Monday, January 1, 2007

New Year's Eve Blasts in Bangkok .... and they were not Fireworks

A spate of New Year's Eve bombings in Bangkok, including two set off shortly after midnight, killed at least three people and injured 36 others including 10 foreigners, Bangkok Governor Apirak Kosayodhin said Monday.

"We still don't know who was behind the bombings," said Apirak, who advised people to stay home unless it was necessary to go out on Monday, a public holiday. The governor said a meeting was scheduled Monday morning with Thai Prime Minister Surayud Chulanont to discuss the attacks.

Altogether seven bombs were detonated in
Bangkok and one in nearby Nonthaburi province on Sunday and early Monday, Aprirak said.

In the first spate of attacks, six bombs and grenades were set off Sunday evening shortly after
6:00 pm, killing two Thais and injuring about 25 people.

Two more bombs were detonated shortly after
midnight near the Central World Plaza department store in Bangkok, where a New Year's count down had been planned but cancelled.

Bangkok authorities issued warnings to revellers to cancel their New Year's Eve celebrations shortly after the first spate of attacks. Public count downs for the New Year were cancelled at Sanam Luang and the Central World Plaza.

A bomb set off minutes after
midnight at the Best Seafood restaurant near Central World Plaza ripped off the leg of one foreigner and injured three others along with two Thais.

A second bomb was detonated at Central World Plaza near the spot where a the New Year's Eve Bangkok Countdown 2007 public party had been scheduled, but was cancelled by Mr Apirak.

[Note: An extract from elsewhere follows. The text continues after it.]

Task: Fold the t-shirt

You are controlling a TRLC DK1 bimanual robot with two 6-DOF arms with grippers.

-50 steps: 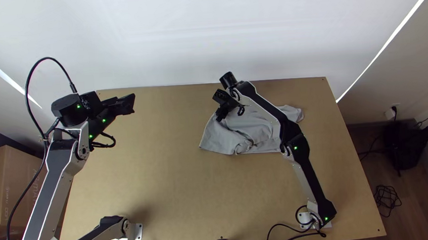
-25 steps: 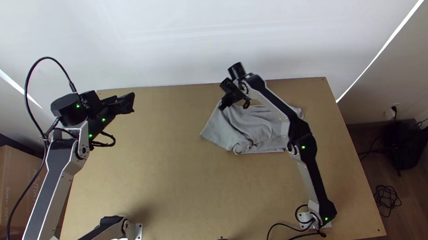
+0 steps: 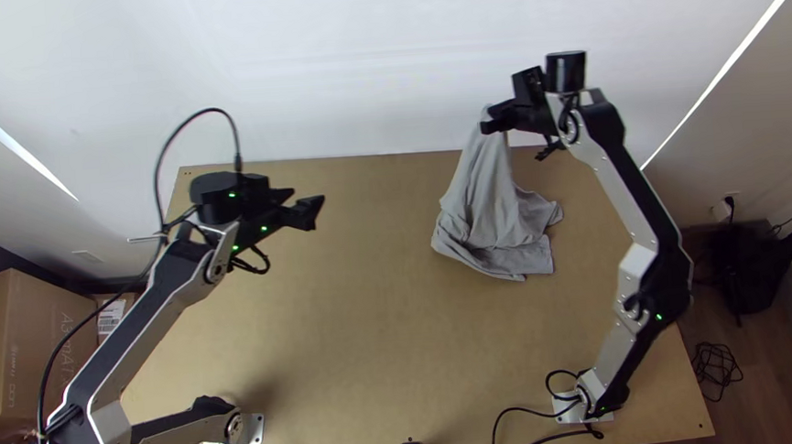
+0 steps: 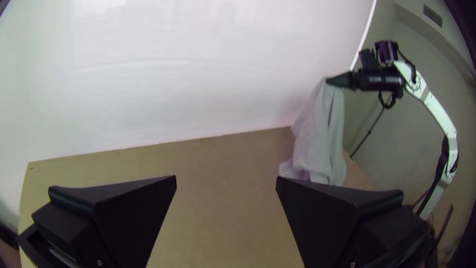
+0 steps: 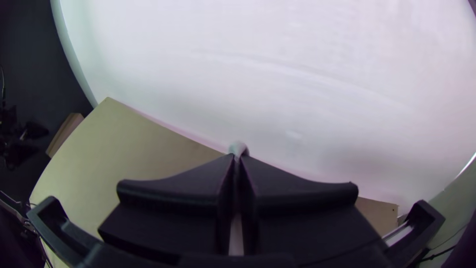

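- Right gripper (image 3: 493,122) has risen, lifting grey t-shirt (image 3: 496,207) by one end; left gripper (image 3: 307,200) swung inward.
- One t-shirt, lower part bunched on one table (image 3: 348,344).
- Two grippers: right clamped on t-shirt, left spread wide.

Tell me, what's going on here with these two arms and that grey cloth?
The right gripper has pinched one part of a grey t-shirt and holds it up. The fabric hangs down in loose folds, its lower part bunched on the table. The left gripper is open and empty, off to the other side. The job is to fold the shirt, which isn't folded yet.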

Authorities said the second explosion wounded both foreigners and Thais passing by, killing one person.

Two other bombs were reportedly defused by police before they exploded, including one at a bar on
Khao San Road, the capital's most popular place for budget travellers.

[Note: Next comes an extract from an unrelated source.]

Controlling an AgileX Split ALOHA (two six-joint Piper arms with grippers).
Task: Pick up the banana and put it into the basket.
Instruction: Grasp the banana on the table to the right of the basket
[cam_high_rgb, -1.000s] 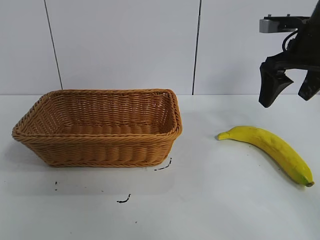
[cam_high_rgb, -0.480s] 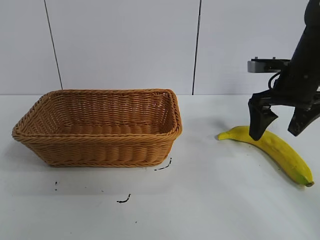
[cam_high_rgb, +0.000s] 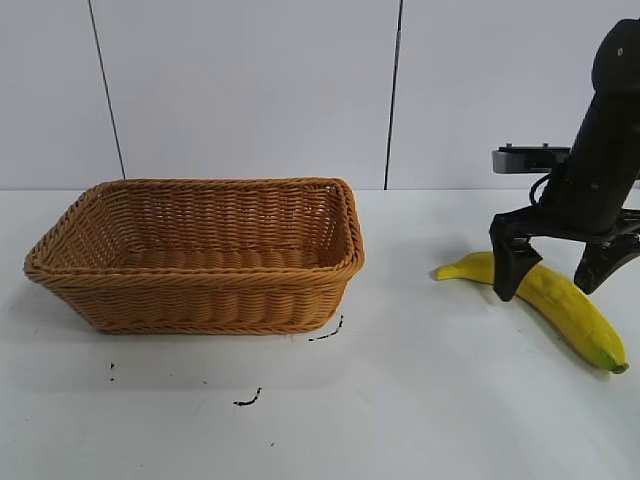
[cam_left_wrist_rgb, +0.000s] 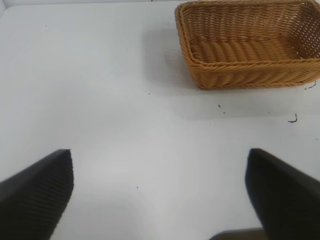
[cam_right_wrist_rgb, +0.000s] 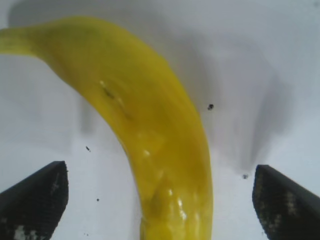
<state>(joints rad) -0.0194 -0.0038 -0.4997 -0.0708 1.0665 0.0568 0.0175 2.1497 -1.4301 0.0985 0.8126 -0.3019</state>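
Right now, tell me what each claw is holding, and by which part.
Nothing is held. The right claw stands open, straddling the banana on the table, not closed on it. The left claw is open over bare table, short of the basket.

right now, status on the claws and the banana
Right claw open, straddling banana on table. Left claw open, idle. Basket empty, path clear.

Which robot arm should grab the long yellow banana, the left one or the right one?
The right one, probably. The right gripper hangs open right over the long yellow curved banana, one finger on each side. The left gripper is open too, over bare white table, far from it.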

The six bombs that went off earlier Sunday after
6 pm (1100 GMT) were placed at busy Victory Monument, near a Chinese temple in Klong Toey, two police traffic box at Sukhumwit Soi 62 and another in Nonthaburi, behind the Seacon Square shopping mall in Eastern Bangkok and at a Tesco supermarket.

Initial speculation was that the bombs were the work of groups opposed to the current military-installed government after a junta ousted former prime minister Thaksin Shinawatra on Sept 19.

Thailand is undergoing a difficult return to democratic government after the popular, but allegedly corrupt, former premier Thaksin was ousted by the military. Thaksin, a billionaire businessman who held the premiership between 2001 and 2006, is in exile.

Several powerful groups, including the supporters of Thaksin, are unhappy over what they see as the military's high-handed action and the ongoing investigations into allegedly corrupt deals perpetrated by Thaksin's family and political associates.